ASSIGNED TASK: Skip every line before the one containing "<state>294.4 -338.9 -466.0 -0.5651", then copy that line and the rest of the entries below exactly, through the last line.

** Opening DATASET CONTENT block **

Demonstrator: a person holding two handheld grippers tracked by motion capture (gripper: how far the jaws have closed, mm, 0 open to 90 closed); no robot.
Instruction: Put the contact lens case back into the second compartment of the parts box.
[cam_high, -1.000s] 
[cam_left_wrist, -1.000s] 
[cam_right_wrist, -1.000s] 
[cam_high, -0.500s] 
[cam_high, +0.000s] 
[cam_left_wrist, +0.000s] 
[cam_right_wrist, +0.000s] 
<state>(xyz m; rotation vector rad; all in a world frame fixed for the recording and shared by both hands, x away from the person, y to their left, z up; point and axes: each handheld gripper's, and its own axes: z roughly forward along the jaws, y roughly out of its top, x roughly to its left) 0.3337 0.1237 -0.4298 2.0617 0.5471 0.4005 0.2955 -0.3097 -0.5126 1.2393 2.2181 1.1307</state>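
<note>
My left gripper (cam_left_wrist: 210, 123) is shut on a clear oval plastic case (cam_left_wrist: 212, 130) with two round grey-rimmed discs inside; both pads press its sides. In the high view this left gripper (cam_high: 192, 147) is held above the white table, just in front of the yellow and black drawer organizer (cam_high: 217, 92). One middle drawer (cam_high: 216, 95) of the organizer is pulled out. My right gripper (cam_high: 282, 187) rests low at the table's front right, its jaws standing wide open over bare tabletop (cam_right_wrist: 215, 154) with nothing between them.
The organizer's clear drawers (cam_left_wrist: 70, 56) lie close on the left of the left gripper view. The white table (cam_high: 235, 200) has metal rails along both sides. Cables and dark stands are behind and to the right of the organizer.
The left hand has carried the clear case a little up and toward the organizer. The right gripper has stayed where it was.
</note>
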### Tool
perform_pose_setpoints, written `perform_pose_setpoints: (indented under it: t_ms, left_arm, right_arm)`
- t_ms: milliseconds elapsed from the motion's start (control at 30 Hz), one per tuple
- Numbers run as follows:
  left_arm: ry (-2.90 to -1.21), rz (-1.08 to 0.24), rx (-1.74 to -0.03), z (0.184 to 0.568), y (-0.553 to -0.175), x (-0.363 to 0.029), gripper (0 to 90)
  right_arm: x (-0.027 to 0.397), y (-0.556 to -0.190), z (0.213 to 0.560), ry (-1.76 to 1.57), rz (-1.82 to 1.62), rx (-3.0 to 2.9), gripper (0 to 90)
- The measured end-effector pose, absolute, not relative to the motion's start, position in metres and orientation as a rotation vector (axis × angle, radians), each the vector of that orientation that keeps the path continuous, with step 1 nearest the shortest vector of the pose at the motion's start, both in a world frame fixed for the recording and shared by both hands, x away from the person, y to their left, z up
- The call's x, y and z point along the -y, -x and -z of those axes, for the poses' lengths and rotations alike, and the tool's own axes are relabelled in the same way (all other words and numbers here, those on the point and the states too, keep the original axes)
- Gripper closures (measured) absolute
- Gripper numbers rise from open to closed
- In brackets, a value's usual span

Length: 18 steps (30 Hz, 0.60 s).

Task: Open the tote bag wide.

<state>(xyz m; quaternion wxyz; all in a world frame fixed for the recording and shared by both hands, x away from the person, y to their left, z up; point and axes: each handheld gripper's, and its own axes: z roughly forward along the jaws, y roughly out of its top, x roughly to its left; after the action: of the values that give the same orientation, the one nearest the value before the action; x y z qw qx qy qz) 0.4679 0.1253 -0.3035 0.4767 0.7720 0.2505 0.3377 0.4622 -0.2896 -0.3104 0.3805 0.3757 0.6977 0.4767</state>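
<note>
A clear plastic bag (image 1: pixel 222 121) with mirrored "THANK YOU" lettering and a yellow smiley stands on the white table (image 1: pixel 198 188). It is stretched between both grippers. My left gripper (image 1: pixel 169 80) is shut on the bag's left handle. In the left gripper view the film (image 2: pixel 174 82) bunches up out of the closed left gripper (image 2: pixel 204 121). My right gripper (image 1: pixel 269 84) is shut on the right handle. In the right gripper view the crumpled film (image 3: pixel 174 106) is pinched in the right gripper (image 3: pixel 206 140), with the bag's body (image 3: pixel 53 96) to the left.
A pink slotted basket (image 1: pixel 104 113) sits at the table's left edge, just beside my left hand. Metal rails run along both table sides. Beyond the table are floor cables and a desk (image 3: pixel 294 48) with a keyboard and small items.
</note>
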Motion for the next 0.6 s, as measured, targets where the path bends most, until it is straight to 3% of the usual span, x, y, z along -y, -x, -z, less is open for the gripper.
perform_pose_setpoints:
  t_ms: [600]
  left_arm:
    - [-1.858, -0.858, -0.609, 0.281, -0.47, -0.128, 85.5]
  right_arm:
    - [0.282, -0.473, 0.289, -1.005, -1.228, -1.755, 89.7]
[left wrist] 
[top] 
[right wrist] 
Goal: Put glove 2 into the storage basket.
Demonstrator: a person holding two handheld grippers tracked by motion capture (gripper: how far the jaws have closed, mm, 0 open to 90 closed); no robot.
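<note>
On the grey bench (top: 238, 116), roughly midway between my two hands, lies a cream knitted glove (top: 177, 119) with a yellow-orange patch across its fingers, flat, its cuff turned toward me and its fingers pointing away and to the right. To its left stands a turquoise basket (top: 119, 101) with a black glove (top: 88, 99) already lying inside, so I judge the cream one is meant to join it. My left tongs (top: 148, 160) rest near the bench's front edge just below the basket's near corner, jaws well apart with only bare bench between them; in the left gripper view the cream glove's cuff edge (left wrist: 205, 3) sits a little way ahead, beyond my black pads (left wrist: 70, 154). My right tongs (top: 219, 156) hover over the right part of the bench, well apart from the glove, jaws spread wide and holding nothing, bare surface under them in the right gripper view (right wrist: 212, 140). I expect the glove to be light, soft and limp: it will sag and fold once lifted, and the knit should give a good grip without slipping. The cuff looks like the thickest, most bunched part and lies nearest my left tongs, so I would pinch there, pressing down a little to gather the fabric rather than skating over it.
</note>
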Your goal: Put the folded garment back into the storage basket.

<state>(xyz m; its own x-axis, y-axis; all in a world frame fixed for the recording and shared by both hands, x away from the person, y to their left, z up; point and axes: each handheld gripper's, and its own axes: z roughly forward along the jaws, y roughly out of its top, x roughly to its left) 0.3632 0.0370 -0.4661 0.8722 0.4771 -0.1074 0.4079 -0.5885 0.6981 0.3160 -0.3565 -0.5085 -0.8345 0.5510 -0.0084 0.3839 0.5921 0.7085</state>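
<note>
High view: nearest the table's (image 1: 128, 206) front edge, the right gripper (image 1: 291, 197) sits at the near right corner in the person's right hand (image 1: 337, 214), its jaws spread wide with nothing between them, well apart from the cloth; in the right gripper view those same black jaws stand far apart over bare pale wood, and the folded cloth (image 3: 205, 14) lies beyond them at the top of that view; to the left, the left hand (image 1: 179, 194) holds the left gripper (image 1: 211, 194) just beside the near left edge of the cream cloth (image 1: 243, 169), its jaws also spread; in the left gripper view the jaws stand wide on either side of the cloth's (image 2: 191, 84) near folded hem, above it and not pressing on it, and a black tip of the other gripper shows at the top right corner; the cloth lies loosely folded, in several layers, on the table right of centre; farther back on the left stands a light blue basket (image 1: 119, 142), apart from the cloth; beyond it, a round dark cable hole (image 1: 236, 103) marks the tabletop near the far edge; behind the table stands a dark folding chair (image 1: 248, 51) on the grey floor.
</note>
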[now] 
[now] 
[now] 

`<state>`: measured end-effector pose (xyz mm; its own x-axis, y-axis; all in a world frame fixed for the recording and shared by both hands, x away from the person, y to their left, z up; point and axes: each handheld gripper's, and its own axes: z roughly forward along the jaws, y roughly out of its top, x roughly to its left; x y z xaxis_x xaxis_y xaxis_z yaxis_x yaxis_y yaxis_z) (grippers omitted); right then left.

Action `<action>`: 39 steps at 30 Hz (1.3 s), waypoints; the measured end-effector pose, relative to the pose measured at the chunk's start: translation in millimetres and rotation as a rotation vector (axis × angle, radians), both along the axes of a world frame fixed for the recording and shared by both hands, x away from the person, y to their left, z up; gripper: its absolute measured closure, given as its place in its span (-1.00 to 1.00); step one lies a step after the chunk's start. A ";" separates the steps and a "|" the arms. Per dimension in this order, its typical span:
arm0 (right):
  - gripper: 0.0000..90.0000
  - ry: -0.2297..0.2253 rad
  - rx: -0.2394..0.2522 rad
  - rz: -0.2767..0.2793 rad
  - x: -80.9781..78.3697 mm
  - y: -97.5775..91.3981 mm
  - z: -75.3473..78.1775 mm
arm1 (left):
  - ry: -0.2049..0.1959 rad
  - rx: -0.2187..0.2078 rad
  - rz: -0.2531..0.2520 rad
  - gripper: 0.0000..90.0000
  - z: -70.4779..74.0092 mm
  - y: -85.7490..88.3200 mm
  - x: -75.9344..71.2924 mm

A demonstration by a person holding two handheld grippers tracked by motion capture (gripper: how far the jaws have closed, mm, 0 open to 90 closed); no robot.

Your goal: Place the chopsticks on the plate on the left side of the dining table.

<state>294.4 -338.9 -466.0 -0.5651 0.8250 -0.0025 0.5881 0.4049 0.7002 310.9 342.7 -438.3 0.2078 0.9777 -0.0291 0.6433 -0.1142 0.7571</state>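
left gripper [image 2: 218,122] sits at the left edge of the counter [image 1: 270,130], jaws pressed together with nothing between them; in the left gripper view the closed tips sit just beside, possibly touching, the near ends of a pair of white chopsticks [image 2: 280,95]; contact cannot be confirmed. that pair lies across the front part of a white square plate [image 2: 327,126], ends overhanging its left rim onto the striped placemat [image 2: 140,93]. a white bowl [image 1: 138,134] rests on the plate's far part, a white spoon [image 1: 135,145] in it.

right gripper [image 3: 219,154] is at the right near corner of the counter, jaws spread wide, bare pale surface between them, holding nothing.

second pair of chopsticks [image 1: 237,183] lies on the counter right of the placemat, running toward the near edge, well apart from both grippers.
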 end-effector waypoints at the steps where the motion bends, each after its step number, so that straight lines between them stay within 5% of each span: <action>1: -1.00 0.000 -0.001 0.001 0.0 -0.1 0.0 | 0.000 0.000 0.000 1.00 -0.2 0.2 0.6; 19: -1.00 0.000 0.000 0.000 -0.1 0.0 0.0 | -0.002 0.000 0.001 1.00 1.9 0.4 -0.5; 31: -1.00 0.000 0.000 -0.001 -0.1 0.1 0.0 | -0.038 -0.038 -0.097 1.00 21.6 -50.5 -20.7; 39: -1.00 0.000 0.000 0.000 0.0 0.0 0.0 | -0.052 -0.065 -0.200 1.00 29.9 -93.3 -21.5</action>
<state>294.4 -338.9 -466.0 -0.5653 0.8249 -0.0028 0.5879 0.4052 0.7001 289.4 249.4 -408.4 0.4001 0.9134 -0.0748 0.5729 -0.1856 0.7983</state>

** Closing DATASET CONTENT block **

EXERCISE OUTPUT:
<state>294.4 -338.9 -466.0 -0.5651 0.8250 -0.0025 0.5881 0.4049 0.7002 310.9 342.7 -438.3 0.2078 0.9777 -0.0291 0.6433 -0.1142 0.7571</state>
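left gripper [image 2: 218,122] sits at the left edge of the counter [image 1: 270,130], jaws pressed together with nothing between them; in the left gripper view the closed tips sit just beside, possibly touching, the near ends of a pair of white chopsticks [image 2: 280,95]; contact cannot be confirmed. that pair lies across the front part of a white square plate [image 2: 327,126], ends overhanging its left rim onto the striped placemat [image 2: 140,93]. a white bowl [image 1: 138,134] rests on the plate's far part, a white spoon [image 1: 135,145] in it.

right gripper [image 3: 219,154] is at the right near corner of the counter, jaws spread wide, bare pale surface between them, holding nothing.

second pair of chopsticks [image 1: 237,183] lies on the counter right of the placemat, running toward the near edge, well apart from both grippers.
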 end-effector waypoints at the steps where the motion bends, each after its step number, so that straight lines between them stay within 5% of each span: <action>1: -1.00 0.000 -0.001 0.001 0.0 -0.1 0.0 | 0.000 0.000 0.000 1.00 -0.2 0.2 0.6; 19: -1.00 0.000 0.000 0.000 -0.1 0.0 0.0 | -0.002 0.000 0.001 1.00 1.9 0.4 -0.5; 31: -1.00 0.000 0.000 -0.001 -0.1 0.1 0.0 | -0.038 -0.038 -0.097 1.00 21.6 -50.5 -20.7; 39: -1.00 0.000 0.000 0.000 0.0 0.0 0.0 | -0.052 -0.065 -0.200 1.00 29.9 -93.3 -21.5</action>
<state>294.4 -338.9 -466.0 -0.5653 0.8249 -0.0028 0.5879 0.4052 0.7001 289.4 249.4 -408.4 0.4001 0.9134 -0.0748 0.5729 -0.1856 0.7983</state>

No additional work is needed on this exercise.